Implementing Raft's Leader Election in Rust


Consensus algorithms is a topic that always caught my attention: it is complex and hard and needs a precise and safe solution. In other words: We have a couple of machines forming a cluster, and they operate on identical copies of the same data and can continue operating even in the scenario of some servers being down. This approach is used to solve a bunch of problems in distributed systems.

To give a bit of background of where we currently stand, we have to talk about Paxos. Over the past decade or more, Paxos was almost synonymous with consensus, as it is the protocol taught in most computer science courses, and most implementations of consensus make use of it. The only problem is that Paxos is really difficult to understand, thus making it very hard to be implemented correctly. With that, Diego Ongaro and John Ousterhout designed Raft, with the most important goal of making it understandable.

Given that Raft focuses so much on understandability, it breaks down the consensus into three relatively independent subproblems (quoting the Raft paper):

  • Leader election: a new leader must be chosen when an existing leader fails.
  • Log replication: the leader must accept log entries from clients and replicate them across the cluster, forcing the other logs to agree with their own
  • Safety: if any server has applied a given log entry to its state machine, then no other server may apply a different command for the same log index.

In this blog post, I will cover only the Leader election. The other two topics I will cover in the future in other blog posts!

The basics of Raft and leader election

A Raft cluster is composed of several servers and five is a typical number, therefore allowing the system to have two failures. A server in this cluster is in one of three possible states:

  • Leader: Handles all client requests.
  • Followers: are passive, and only respond to requests from leaders.
  • Candidate: a state used to elect a new leader.

Raft divides time into terms of arbitrary length, and they are numbered with consecutive integers. Each one of these terms starts with an election, where one or more candidates attempt to become the leader of the cluster.
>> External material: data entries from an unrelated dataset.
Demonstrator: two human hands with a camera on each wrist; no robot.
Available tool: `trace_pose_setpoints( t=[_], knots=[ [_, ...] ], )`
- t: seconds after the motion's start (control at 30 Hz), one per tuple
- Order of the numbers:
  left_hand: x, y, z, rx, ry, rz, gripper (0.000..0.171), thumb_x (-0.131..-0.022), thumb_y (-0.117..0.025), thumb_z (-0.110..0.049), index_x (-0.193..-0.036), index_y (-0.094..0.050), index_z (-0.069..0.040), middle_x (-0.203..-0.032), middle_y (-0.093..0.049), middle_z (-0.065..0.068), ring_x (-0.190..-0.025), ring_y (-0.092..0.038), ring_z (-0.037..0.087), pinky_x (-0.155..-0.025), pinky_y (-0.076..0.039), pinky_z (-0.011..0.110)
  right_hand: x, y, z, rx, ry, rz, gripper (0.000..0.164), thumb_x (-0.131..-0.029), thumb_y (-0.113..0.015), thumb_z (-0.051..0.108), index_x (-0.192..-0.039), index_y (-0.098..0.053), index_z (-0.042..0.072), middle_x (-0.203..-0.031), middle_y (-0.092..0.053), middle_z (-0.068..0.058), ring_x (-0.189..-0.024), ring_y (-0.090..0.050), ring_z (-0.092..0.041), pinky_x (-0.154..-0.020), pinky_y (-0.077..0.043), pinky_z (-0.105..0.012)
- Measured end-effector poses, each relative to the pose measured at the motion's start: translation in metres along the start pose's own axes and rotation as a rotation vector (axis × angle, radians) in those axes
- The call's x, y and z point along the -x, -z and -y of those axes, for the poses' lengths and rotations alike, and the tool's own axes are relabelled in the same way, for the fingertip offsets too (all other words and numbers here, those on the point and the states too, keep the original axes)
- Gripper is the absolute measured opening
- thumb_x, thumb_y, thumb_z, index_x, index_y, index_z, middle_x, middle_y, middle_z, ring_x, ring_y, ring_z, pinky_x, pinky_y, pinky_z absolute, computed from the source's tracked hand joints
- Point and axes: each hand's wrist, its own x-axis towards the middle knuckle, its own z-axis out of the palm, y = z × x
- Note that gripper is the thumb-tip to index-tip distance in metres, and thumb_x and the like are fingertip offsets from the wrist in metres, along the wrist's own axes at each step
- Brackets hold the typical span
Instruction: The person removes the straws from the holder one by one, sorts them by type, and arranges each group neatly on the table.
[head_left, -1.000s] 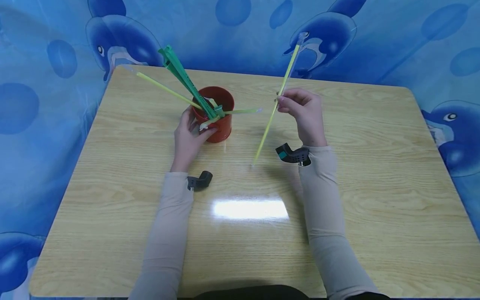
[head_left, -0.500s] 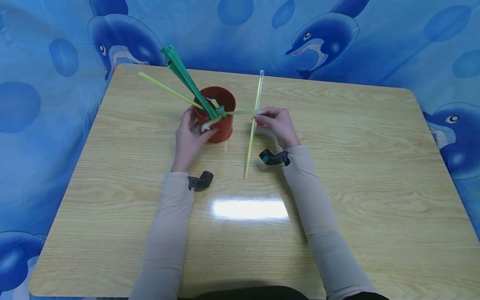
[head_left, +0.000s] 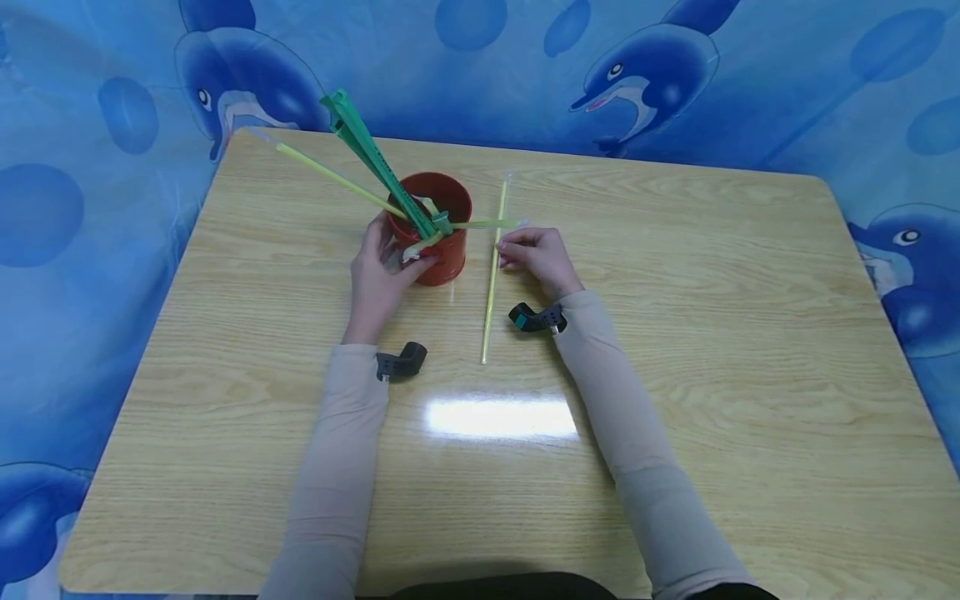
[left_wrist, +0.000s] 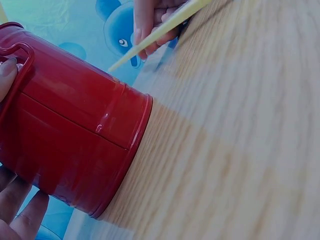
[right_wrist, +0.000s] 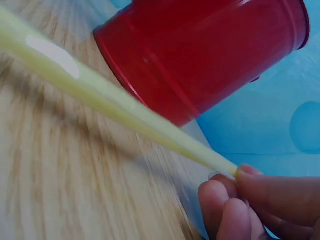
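A slim yellow straw [head_left: 491, 292] in a clear wrapper is pinched between the thumb and fingers of a person's right hand [head_left: 543, 257], which meets it from the right, somewhat beyond its middle. The straw sits low over a wood-grain table [head_left: 750, 375], just to the right of a red pot [head_left: 447, 262]; whether its near end touches the tabletop cannot be told. Its long axis runs almost straight away from the person — the near end slightly to the left, the far end slightly to the right, toward the back edge of the table. In the head view it crosses a second yellow straw [head_left: 472, 223] jutting rightward from the pot, though contact between the two cannot be judged. The left hand [head_left: 378, 275] grips the upright pot from the left, its thumb at the loop handle [left_wrist: 29, 62] and its fingers around the wall. Green folded strips [head_left: 375, 162] lean out of the pot toward the far left — beside them, a third yellow straw [head_left: 330, 177] slants the same way. Pale sleeves [head_left: 337, 442] cover both arms, and a dolphin-print blue cloth [head_left: 495, 92] hangs behind the table.
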Motion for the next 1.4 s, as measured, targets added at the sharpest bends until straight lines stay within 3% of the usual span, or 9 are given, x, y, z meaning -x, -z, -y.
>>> trace_pose_setpoints(
  t=[0.37, 0.63, 0.77, 0.9, 1.13, 1.4],
  knots=[
    [0.001, -0.002, -0.001, 0.019, -0.006, 0.011, 0.075, -0.081, -0.074, -0.006, -0.144, -0.032, -0.002, -0.146, -0.039, 0.01, -0.134, -0.037, 0.018, -0.107, -0.036, 0.03, -0.002, -0.01, 0.001, 0.126, -0.013, -0.039, 0.017, -0.087, -0.062, -0.003, -0.097, -0.065, -0.017, -0.074, -0.065, -0.007, -0.054, -0.062, -0.008, -0.048, -0.052, -0.017],
    [0.011, -0.002, -0.032, 0.015, 0.013, 0.023, 0.071, -0.083, -0.07, 0.0, -0.142, -0.031, 0.004, -0.145, -0.038, 0.017, -0.135, -0.036, 0.024, -0.108, -0.035, 0.034, 0.0, -0.014, 0.003, 0.227, -0.009, -0.092, 0.015, -0.086, -0.065, 0.001, -0.093, -0.068, -0.013, -0.082, -0.068, -0.016, -0.053, -0.062, -0.006, -0.049, -0.053, -0.018],
    [0.011, -0.001, -0.034, 0.005, 0.027, 0.019, 0.071, -0.083, -0.069, 0.0, -0.143, -0.031, 0.003, -0.145, -0.038, 0.016, -0.134, -0.036, 0.024, -0.108, -0.035, 0.034, 0.0, -0.015, 0.004, 0.237, -0.011, -0.102, 0.016, -0.086, -0.066, 0.001, -0.094, -0.068, -0.012, -0.082, -0.069, -0.017, -0.053, -0.062, -0.006, -0.05, -0.054, -0.018],
    [0.009, 0.0, -0.03, -0.013, 0.032, 0.019, 0.071, -0.083, -0.07, -0.001, -0.142, -0.031, 0.003, -0.146, -0.038, 0.016, -0.134, -0.036, 0.024, -0.108, -0.034, 0.033, -0.001, -0.016, 0.004, 0.249, 0.001, -0.107, 0.015, -0.086, -0.066, 0.002, -0.093, -0.069, -0.012, -0.081, -0.069, -0.016, -0.054, -0.062, -0.006, -0.049, -0.053, -0.018],
    [0.001, 0.0, -0.004, -0.009, 0.01, 0.009, 0.075, -0.082, -0.073, -0.01, -0.144, -0.032, -0.006, -0.146, -0.039, 0.008, -0.134, -0.037, 0.017, -0.108, -0.035, 0.029, -0.001, -0.015, 0.002, 0.276, 0.014, -0.105, 0.014, -0.087, -0.066, 0.004, -0.093, -0.069, -0.009, -0.085, -0.069, -0.017, -0.056, -0.063, -0.005, -0.051, -0.054, -0.019],
    [0.001, 0.0, -0.001, -0.013, -0.028, 0.0, 0.076, -0.08, -0.075, -0.01, -0.144, -0.033, -0.006, -0.144, -0.041, 0.007, -0.132, -0.039, 0.014, -0.107, -0.036, 0.027, -0.001, -0.015, 0.001, 0.318, 0.044, -0.093, 0.013, -0.087, -0.066, 0.005, -0.09, -0.069, -0.007, -0.082, -0.069, -0.016, -0.056, -0.063, -0.005, -0.053, -0.055, -0.019]
  ],
)
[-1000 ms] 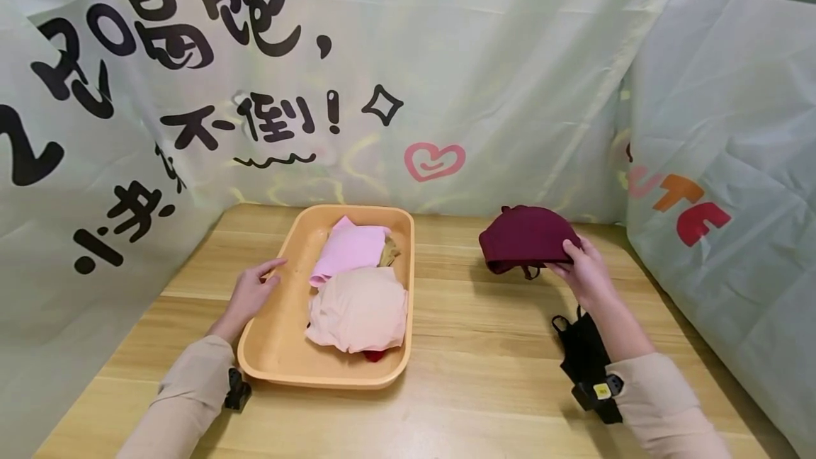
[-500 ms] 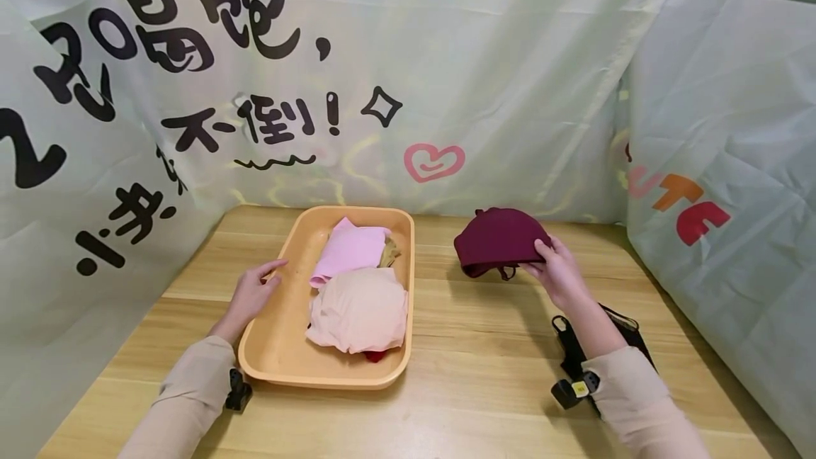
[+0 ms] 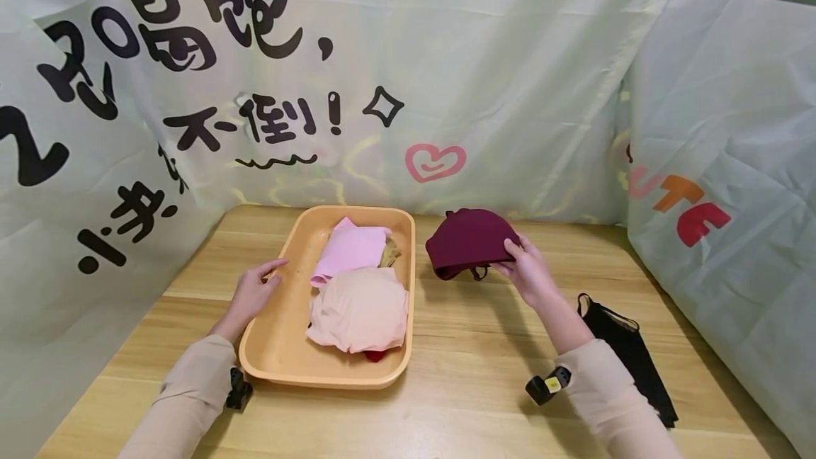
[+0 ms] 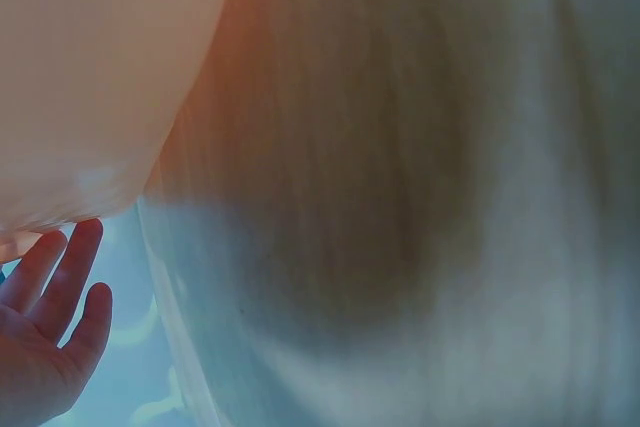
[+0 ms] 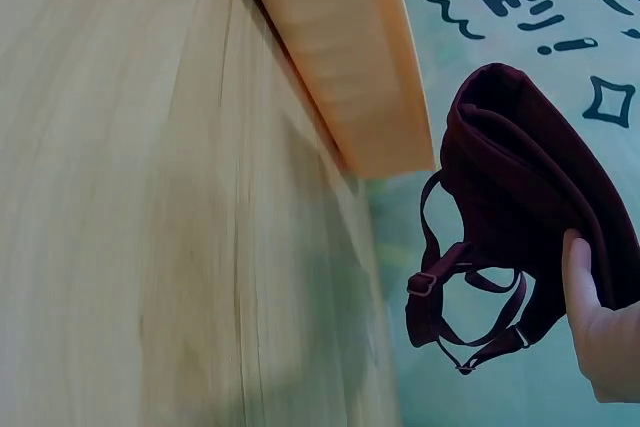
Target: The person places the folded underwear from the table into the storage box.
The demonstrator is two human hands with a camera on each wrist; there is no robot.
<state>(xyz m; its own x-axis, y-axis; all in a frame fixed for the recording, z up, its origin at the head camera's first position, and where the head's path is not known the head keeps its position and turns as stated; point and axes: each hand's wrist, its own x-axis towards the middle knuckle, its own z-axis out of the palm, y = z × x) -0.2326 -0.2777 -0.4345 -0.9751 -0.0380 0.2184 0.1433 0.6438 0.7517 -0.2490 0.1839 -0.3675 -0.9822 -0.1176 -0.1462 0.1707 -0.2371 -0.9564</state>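
Observation:
My right hand (image 3: 530, 276) pinches a maroon bra (image 3: 470, 241) by its right end, thumb on top, just right of the tray and above the table. Its straps and metal adjusters dangle below the cups in the right wrist view, where the thumb (image 5: 580, 277) presses the fabric. At the left rim of an orange plastic tray (image 3: 274, 346), my left hand (image 3: 250, 297) rests with fingers loosely extended. A folded pink cloth (image 3: 352, 250) and a pale peach folded garment (image 3: 360, 309) lie in the tray's right half. Bits of olive and red fabric peek out beside and under them.
A black garment with thin straps (image 3: 627, 356) lies on the wooden table (image 3: 472, 388) at the right, partly behind my right forearm. Printed fabric curtains (image 3: 523, 91) hang along the table's back and sides. The tray's walls stand up from the table.
My right hand has carried the bra leftward, close to the tray's right rim. More of the black garment now shows beside the forearm. My left hand stays in place.

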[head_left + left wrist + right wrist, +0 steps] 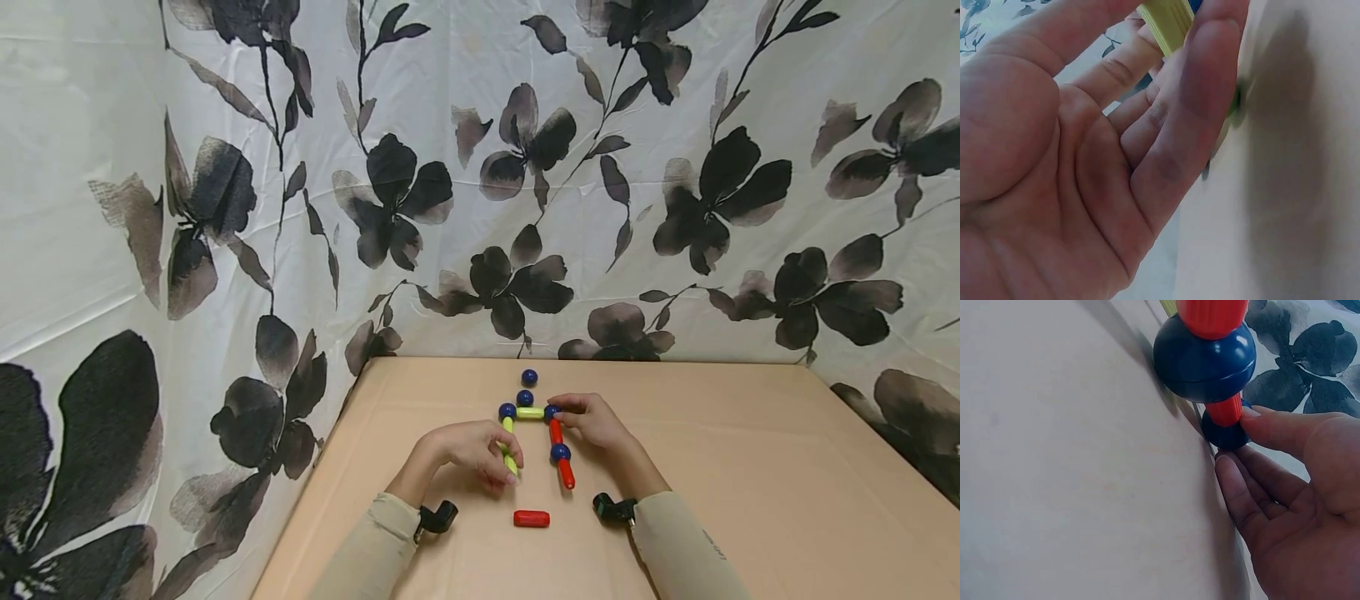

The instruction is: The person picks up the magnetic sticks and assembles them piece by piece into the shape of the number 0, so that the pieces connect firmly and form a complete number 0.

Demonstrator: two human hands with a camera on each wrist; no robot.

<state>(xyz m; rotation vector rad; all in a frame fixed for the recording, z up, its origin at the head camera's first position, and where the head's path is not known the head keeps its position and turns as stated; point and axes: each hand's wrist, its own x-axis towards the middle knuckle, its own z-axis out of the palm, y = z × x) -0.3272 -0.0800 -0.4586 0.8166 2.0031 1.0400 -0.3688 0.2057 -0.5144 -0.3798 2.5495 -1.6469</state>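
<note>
Yellow-green and red rods and blue balls form a linked figure on the table. My left hand pinches a yellow-green rod at the figure's left side; its fingers partly hide the rod. At the upper right corner, my right hand pinches a blue ball between thumb and fingers. From that ball a red rod runs down to another blue ball, with a second red rod below. A yellow-green crossbar spans the upper corners, and a blue ball forms the left one.
A loose red rod lies on the table nearer me, between the forearms. Beyond the crossbar are a blue ball close to it and another blue ball farther back. A floral cloth hangs behind the table.
</note>
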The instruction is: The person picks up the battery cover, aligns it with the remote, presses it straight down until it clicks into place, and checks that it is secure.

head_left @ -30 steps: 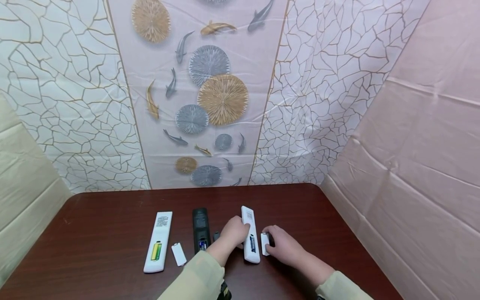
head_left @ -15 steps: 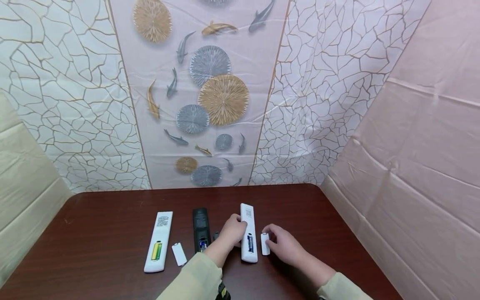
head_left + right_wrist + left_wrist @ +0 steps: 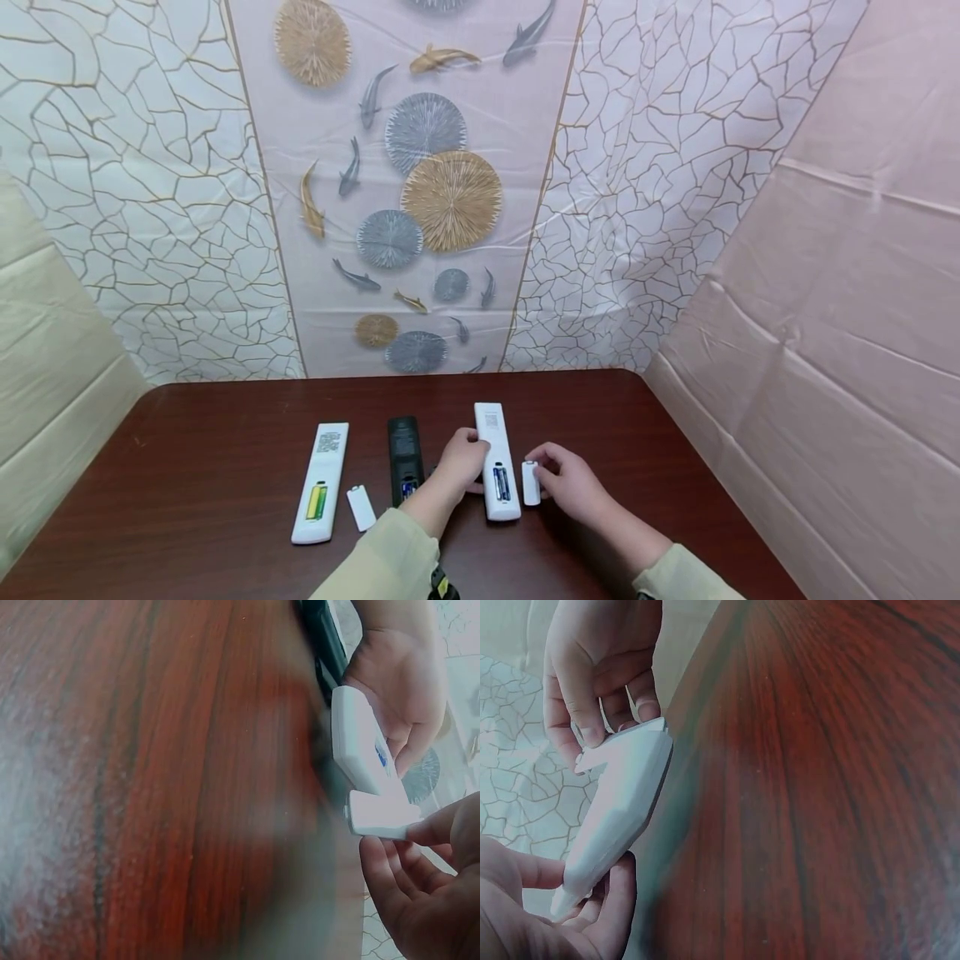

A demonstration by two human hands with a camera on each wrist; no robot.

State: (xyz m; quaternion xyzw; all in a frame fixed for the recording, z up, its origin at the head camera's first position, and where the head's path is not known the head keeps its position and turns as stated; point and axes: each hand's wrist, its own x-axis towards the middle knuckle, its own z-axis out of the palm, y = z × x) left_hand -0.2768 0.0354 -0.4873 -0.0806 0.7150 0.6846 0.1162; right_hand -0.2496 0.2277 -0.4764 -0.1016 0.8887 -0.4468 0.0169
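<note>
My left hand (image 3: 459, 462) grips a white remote control (image 3: 491, 437) by its left side, thumb on the upward-turned back. Blue batteries (image 3: 501, 483) lie in its uncovered compartment. Just to the right, my right hand (image 3: 576, 485) pinches a small white battery cover (image 3: 531, 483) between thumb and fingers. In the right wrist view the cover (image 3: 379, 814) appears in front of the remote's near end; whether they touch I cannot tell. The left wrist view shows both hands on the two white pieces, with the remote (image 3: 619, 799) tilted off the table.
Left of my hands, a black remote (image 3: 405, 450) lies back up with batteries showing, partly behind my left forearm. Farther left are a loose white cover (image 3: 361, 507) and another white remote (image 3: 321, 479) with a yellow-green battery. Patterned cloth (image 3: 450, 200) hangs behind the brown table (image 3: 225, 467).
The held white remote has shifted slightly left and away from me with my left hand. The cover in my right hand has risen a little. The other remotes have stayed in place.
</note>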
When a candidate wins the election, it serves as the leader for the rest of the term. To explain this process a bit better, we can illustrate these transitions.

raft-states

Raft uses a heartbeat mechanism to trigger elections. When a server joins the cluster, they begin as followers, and they remain in this state as long as they receive valid heartbeats from the current leader. The leaders send periodic heartbeats to all followers in order to notify them of the existence of it and maintain its authority. When a follower does not receive a heartbeat over a period of time, named in Raft “election timeout”, then it proceeds to start a new election.

A new election follows these steps:

  1. Changing the state from follower to candidate
  2. Increase the current term by 1
  3. Votes for itself
  4. Requests votes from all servers in the cluster
  5. If the server gets the majority of the votes, it assumes the role of leader
  6. Starts sending heartbeats to all followers, including the new term

This is a very simplistic and short explanation for the leader election process, and for more details do not hesitate in reading the paper! It’s a very pleasant read.

Implementation in Rust

Rust is a programming language designed for performance, safety, and safe concurrency. It is strongly typed, compiled, has no garbage collector, and has no runtime (a.k.a a very minimal runtime).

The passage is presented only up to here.